Coach Nihar Ameen at the K. C. Reddy Swim Centre in Bangalore. He is unhappy with the way in which FINA changed the qualifying norms for the London Olympics.-K. GOPINATHAN

“There is little point thinking about London 2012; nothing is going to get us back into the Olympics. We have moved on. We trained really hard for the Nationals. Sandeep is really doing well; I am doing okay and looking at the World Championship next year,” said Virdhawal.

Four years ago, at the Beijing Olympics, Virdhawal, at 16 years, was the youngest Indian qualifier and he competed in three freestyle events (50m, 100m and 200m).

The World Championship in Barcelona is the next major event for Virdhawal and Sandeep to perform and be counted among the world’s elite.

Virdhawal holds India’s best timings in three freestyle (50m, 100m and 200m) and two butterfly (50m and 100m) events and at one time was ranked world No. 42 in the FINA list.

“I like breaking my own National Championship records. Every time you enter the pool and clock your best time, it feels good,” said Sandeep, 23, a breaststroke specialist with National best timings in 50m, 100m and 200m.

Without government funding for preparatory camps and competitions, two of India’s best known international swimmers are on their own. “Mittal Champions Trust supported me for Beijing. Now my father funds my swimming costs,” said Virdhawal.

According to Sandeep, who is employed with the Indian Railways, using his salary to cover the expenses of staying in Bangalore for training under a personal coach was difficult.

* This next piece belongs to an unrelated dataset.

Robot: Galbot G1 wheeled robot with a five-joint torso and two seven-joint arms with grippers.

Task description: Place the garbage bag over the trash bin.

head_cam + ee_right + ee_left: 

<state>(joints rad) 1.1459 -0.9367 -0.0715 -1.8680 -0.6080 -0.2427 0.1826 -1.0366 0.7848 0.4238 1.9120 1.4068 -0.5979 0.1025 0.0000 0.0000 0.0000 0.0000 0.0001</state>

“It is not that we get treated badly in India, but I would certainly like to see more people stepping forward to support us,” said Virdhawal, who has slid past 100 in world rankings.

“Our dip in FINA rankings is because we didn’t go for the Olympics. My last big international competition was in June or July, a long time ago. If you want to stay at that level, you need to keep racing at least every month or two, which hasn’t happened. Hopefully, we will get a lot more competitions next year,” he added.

Both Sandeep and Virdhawal are aware that only performances matter if they have to rub shoulders with the best in the World Championship in Barcelona next year. India’s best freestyle swimmer cracked the ‘B’ standard in 50m and 200m at the National Championship in Balewadi. Sandeep also proved himself worthy of a place in the World Championship by qualifying in 50m and 200m breaststroke during the Nationals.

The FINA qualifying criteria apply to each participating nation, but will the world body move the goalposts again by 2013 is a question that is uppermost in the Indian swimmers’ minds.